__WHAT IS EXPECTED__
Since the copy must hold text only, transcribe the data below exactly and omit the images.

*** GIVEN MATERIAL Section Begins ***

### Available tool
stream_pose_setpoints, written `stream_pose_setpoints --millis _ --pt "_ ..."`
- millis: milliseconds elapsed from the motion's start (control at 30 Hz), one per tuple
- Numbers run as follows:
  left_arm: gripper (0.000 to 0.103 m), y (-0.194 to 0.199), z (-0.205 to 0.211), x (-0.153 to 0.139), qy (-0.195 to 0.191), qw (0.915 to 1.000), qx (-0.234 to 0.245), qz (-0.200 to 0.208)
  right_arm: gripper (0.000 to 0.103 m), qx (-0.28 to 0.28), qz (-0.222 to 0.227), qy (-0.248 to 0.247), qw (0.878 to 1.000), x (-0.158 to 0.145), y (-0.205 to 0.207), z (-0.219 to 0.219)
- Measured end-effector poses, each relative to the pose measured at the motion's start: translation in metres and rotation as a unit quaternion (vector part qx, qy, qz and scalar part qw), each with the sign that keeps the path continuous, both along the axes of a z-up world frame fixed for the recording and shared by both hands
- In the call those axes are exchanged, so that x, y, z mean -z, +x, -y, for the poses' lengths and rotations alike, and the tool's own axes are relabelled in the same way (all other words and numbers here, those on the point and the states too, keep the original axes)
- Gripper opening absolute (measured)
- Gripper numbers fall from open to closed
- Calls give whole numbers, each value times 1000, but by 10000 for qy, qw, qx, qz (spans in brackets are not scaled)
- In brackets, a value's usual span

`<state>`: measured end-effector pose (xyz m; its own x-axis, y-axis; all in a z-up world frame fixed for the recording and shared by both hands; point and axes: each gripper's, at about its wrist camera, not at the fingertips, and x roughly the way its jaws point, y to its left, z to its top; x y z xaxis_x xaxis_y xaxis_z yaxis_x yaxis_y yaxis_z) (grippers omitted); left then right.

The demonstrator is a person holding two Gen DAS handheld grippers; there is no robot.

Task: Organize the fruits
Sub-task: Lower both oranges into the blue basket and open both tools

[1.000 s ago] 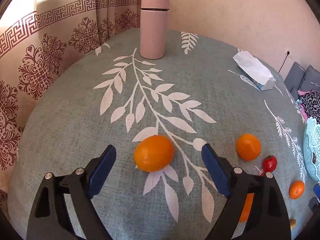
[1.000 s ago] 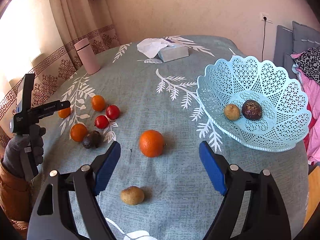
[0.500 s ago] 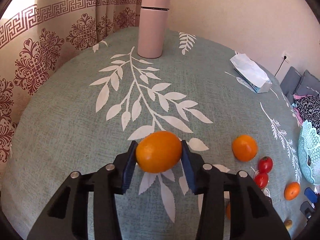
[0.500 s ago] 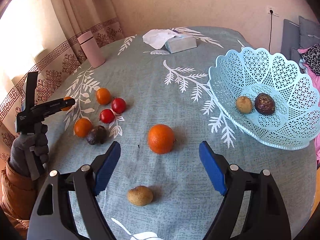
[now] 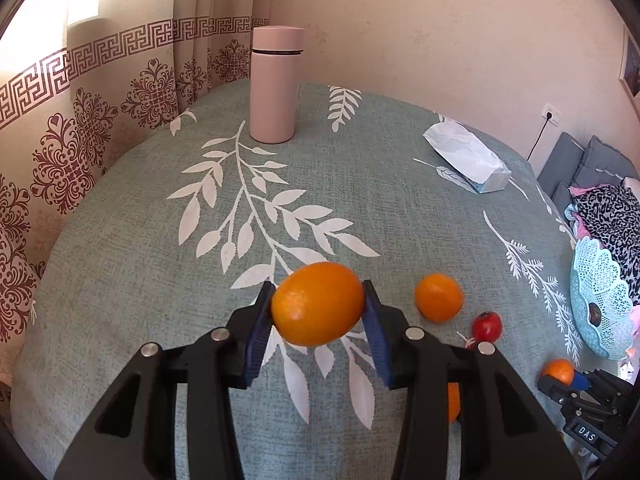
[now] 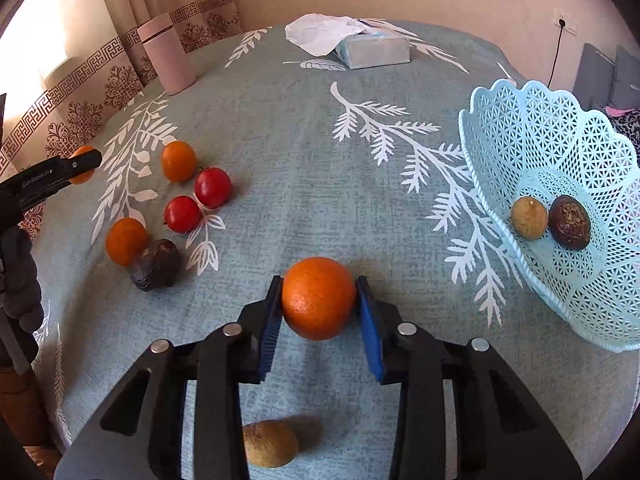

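Fruits are partly sorted. Nearest, we clamp one orange (image 6: 318, 298) in the right gripper (image 6: 318, 312) at lower centre, and another orange (image 5: 318, 304) in the left gripper (image 5: 318, 312). Left of centre, six fruits (image 6: 182, 214) and a potato-like piece (image 6: 270, 449) wait on the cloth. At far right, the basket (image 6: 520, 120) holds two items.

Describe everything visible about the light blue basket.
The basket is a light blue, plastic-looking bowl of open lattice with a scalloped rim. It sits on the tablecloth at the right, seemingly upright. Inside lie a tan fruit and a dark brown fruit, side by side. Neither gripper touches it.
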<state>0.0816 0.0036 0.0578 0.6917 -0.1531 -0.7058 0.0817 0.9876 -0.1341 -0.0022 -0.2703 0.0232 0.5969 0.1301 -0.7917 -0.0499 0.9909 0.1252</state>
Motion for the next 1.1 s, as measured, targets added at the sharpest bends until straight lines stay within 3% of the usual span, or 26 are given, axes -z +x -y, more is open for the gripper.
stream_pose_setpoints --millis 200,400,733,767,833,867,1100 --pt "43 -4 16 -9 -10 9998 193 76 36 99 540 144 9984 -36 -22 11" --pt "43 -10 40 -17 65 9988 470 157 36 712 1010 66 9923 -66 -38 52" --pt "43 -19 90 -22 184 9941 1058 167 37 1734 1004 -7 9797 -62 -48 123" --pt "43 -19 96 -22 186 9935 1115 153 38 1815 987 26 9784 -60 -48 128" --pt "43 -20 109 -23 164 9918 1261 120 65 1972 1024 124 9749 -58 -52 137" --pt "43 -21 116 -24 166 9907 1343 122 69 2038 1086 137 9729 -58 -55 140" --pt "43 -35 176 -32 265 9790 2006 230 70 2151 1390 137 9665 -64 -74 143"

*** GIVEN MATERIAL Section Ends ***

__PROBLEM SOLUTION__
### Available tool
stream_pose_setpoints, written `stream_pose_setpoints --millis _ --pt "_ ..."`
- millis: milliseconds elapsed from the motion's start (control at 30 Hz), one per tuple
- Numbers run as follows:
  left_arm: gripper (0.000 to 0.103 m), y (-0.194 to 0.199), z (-0.205 to 0.211), x (-0.153 to 0.139), qy (-0.195 to 0.191), qw (0.915 to 1.000), qx (-0.234 to 0.245), qz (-0.200 to 0.208)
  right_arm: gripper (0.000 to 0.103 m), qx (-0.28 to 0.28), qz (-0.222 to 0.227), qy (-0.248 to 0.247), qw (0.878 to 1.000), x (-0.158 to 0.145), y (-0.205 to 0.207), z (-0.219 to 0.219)
- Measured end-effector poses, each relative to the pose measured at the motion's start: translation in metres and rotation as a unit quaternion (vector part qx, qy, qz and scalar part qw), each with the sign that keeps the path continuous, both along the axes of a z-up world frame fixed for the recording and shared by both hands
- In the call those axes are exchanged, so that x, y, z mean -z, +x, -y, for the poses' lengths and rotations alike, and the tool's own axes are relabelled in the same way (all other words and numbers here, those on the point and the states too, keep the original axes)
- Gripper opening absolute (measured)
- Gripper numbers fall from open to closed
- Calls give whole numbers, each value times 1000, but by 10000 for qy, qw, qx, qz (spans in brackets are not scaled)
- In brackets, a value's usual span

`<state>`: measured end-effector pose (xyz m; its own x-axis, y-axis; all in a z-up world frame fixed for the recording and shared by both hands; point and axes: each gripper's, at about its wrist camera, not at the fingertips, and x roughly the way its jaws point, y to its left, z to its top; x y z xaxis_x xaxis_y xaxis_z yaxis_x yaxis_y yaxis_z) (grippers omitted); left then right.

The demonstrator is a person holding two Gen DAS handheld grippers; there is no robot.

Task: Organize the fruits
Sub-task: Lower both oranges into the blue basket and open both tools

[1.000 s ago] 
[1.000 s ago] 
[0.500 s ago] 
[0.500 s ago] 
[now] 
[now] 

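Fruits are partly sorted. Nearest, we clamp one orange (image 6: 318, 298) in the right gripper (image 6: 318, 312) at lower centre, and another orange (image 5: 318, 304) in the left gripper (image 5: 318, 312). Left of centre, six fruits (image 6: 182, 214) and a potato-like piece (image 6: 270, 449) wait on the cloth. At far right, the basket (image 6: 520, 120) holds two items.

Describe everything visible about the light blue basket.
The basket is a light blue, plastic-looking bowl of open lattice with a scalloped rim. It sits on the tablecloth at the right, seemingly upright. Inside lie a tan fruit and a dark brown fruit, side by side. Neither gripper touches it.
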<state>0.0816 0.0036 0.0578 0.6917 -0.1531 -0.7058 0.0817 0.9876 -0.1341 -0.0022 -0.2703 0.0232 0.5969 0.1301 -0.7917 -0.0499 0.9909 0.1252</state>
Motion for the next 1.1 s, as measured, targets added at the sharpest bends until straight lines stay within 3% of the usual span, or 26 are given, axes -z +x -y, more is open for the gripper.
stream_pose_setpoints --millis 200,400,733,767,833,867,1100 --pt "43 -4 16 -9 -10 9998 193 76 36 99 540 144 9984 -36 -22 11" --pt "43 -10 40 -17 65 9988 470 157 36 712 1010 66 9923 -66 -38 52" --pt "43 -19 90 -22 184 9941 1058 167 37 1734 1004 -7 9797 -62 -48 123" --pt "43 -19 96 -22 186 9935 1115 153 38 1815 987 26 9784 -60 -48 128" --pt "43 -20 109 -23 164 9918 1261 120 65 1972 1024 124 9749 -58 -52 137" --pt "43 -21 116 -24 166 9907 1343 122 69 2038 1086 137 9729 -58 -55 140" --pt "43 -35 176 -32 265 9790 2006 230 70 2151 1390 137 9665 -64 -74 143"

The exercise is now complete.